**EXERCISE DIRECTIONS**
Could you find each line of the data below that contains the word "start" and copy those lines?

**SUPPLIED MATERIAL**
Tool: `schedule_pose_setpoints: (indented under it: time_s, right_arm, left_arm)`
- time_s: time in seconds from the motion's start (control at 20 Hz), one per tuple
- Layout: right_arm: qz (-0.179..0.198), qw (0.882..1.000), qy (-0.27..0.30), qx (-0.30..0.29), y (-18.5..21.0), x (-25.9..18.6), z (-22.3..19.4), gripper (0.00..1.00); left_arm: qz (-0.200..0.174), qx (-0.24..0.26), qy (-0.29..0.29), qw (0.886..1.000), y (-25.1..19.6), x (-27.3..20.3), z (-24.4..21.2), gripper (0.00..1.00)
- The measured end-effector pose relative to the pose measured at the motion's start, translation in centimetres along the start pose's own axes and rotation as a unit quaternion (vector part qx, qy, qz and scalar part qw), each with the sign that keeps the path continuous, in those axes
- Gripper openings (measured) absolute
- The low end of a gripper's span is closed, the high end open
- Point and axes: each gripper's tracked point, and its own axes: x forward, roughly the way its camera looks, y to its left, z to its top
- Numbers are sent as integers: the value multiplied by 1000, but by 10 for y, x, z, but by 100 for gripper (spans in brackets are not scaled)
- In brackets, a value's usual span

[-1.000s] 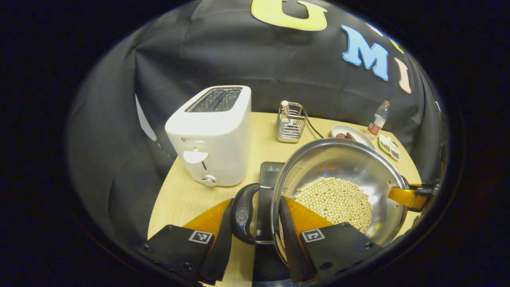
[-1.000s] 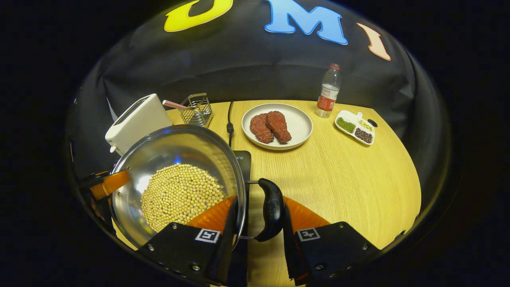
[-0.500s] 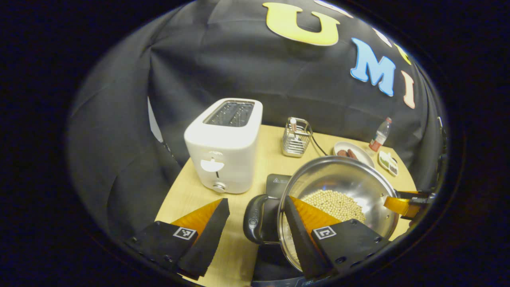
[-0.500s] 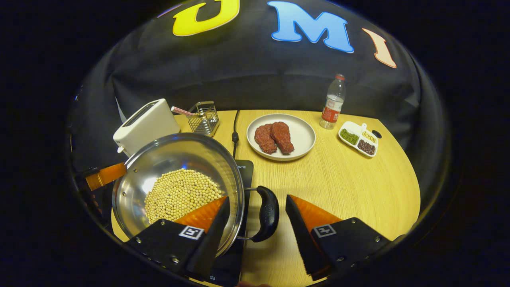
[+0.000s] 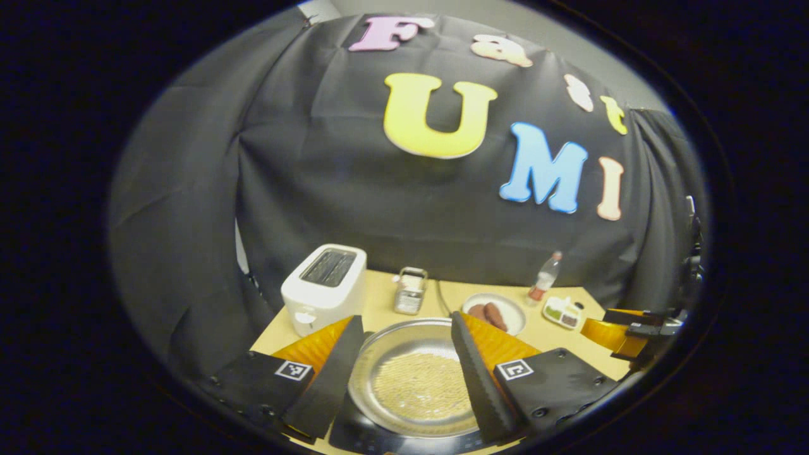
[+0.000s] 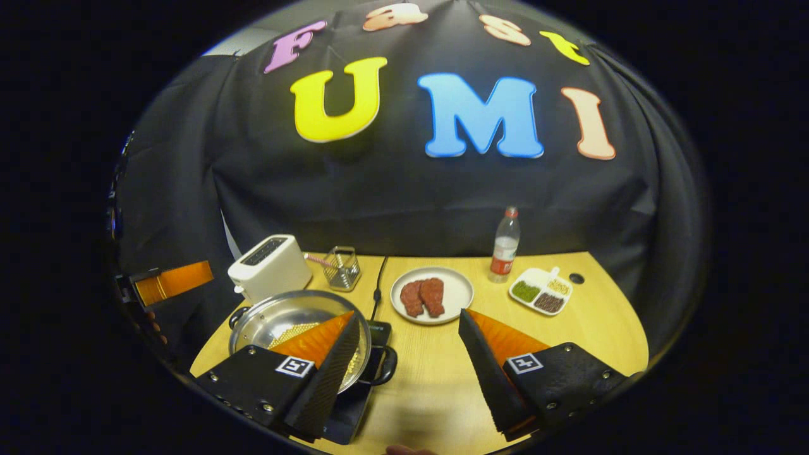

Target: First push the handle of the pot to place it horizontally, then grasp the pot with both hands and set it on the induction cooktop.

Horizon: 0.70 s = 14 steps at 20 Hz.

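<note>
Left gripper [image 5: 404,373]: you hold it above the table with its jaws spread wide and nothing between the fingers; the pot shows in the gap below them.
Right gripper [image 6: 404,363]: yours is parted wide too, gripping nothing; bare table lies between its fingers. It also shows at the right edge of the left gripper view [image 5: 622,332], off to the pot's side.
Pot [image 6: 297,322]: a steel pot with pale beans [image 5: 417,388] in it, sitting on the induction cooktop; one black side handle [image 6: 385,366] sticks out toward your right gripper, level with the rim, and a second shows at the far left rim.
Induction cooktop [image 6: 354,404]: a black slab at the near edge of the table, its corner showing under the pot.
Table [image 6: 569,335]: light wood, rounded at the far right.
Toaster [image 6: 268,265]: white, just behind the pot on the left, close to its rim.
Wire caddy [image 6: 341,268]: beside the toaster, with a striped stick leaning out of it.
Cable [image 6: 378,284]: black, running from the back of the table down to the cooktop.
Plate [image 6: 461,284]: white, two pieces of red meat [image 6: 423,297] on it, to the right of the pot and apart from it.
Bottle [image 6: 504,246]: clear plastic with a red label, upright behind the plate.
Divided dish [image 6: 537,291]: white, holding green, dark and pale grains, near the bottle.
In the way: nothing lies between either gripper and the pot.
</note>
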Motion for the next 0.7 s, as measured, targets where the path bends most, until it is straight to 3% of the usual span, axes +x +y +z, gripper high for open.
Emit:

**SOLUTION FOR THIS PROBLEM**
- time_s: time in seconds from the motion's start (control at 20 Hz), one per tuple
- The measured end-effector pose relative to the pose measured at the motion's start, translation in centimetres along the start pose's own axes and rotation as a unit quaternion (vector part qx, qy, qz and scalar part qw), each with the sign that keeps the path continuous, in those axes

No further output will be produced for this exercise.